I love reading Gladys Taber books for that same reason- simpler times. I find it soothing. I have about ten of her books and I’ve re-read a few when I need a reprieve from the news of the world. Her insights are amazing, can be applied to this day and age 100 percent. I don’t know if you’re familiar with her works but I think you would enjoy them.
I’ve never heard of clabbered milk either, but according to google, it means milk that has soured to the stage of a firm curd but not to a separation of the whey. Whatever that means, lol. I’ve never been a big fan of buttermilk, so no way to drinking it, but using it in recipes, like biscuits or pancakes, is ok. Enjoy all your books. With yucky weather, it’ll be nice to cozy up and read them.
Almost daily I think of how we lived in the “olden days”. When I Google an address/map, place a Starbucks order from my phone app, etc; I am always reminded of simpler times – when you had to rush home because you were expecting a phone call or because your favorite TV show was on soon! I miss the simplicity of information/news – now we are overloaded and overwhelmed by instant/constant news 24/7/365. That being said, I have tried to embrace the 21st century and its technological advances – if you can’t beat them join them! The books look good too. Thank you:-)
Funny that you mentioned Marshall Dillon and Miss Kitty this morning. That’s what I’m watching right now while I starch and iron my shirts. Glad you can hunker down and stay warm. Of course, I have to go to the barn twice a day, but I have a down coat, gore-tex gloves, a super warm cap and neck warmer, and shearling lined muck boots and this cold spell will leave us in a few days.
Like Sharon, I recall my grandmother talking about “clabbered” milk. Not sure whether that was the same as commercial buttermilk. My grandparents, my mother and her siblings milked dairy cows, so it may have been leftover milk that wasn’t sold. Unfortunately, I don’t have anyone to ask what clabbered milk is/was. I do wish some of those old milk cans were still on the property!
! Nostalgia for a simpler life offers a nice respite from our often “too much” culture. I think I’ll add your books to my list for future reading, thank you for sharing them!
My mom grew up with family next door and down the street and none of drove. I have no family around, wish I did. I too, wish for the good old, simpler times. Mom made a a delicious butternut cake.

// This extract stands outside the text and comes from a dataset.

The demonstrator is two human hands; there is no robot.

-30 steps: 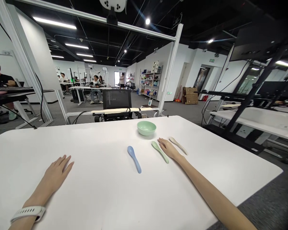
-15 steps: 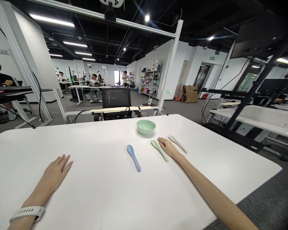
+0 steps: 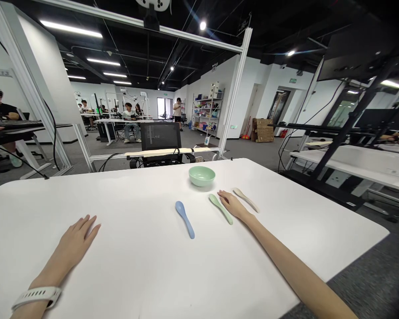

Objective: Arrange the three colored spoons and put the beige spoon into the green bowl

I hated the smell when it was baking but I loved eating it. Weird.
I think the name was ‘clabbered’ milk. Buttermilk was the liquid left over after churning cream into butter. I could never develop a taste for drinking it although buttermilk used in baking was fine.
Brenda, you talk about having buttermilk and cornbread for a snack. My husband grew up in WV and after we were married he had to have buttermilk in the house at all times. Coming from New England I never heard of buttermilk. I learned to use buttermilk in all kinds of recipes. He would drink it straight or he would break cornbread up and put it into the buttermilk and eat it with a spoon. He called it “soaky”.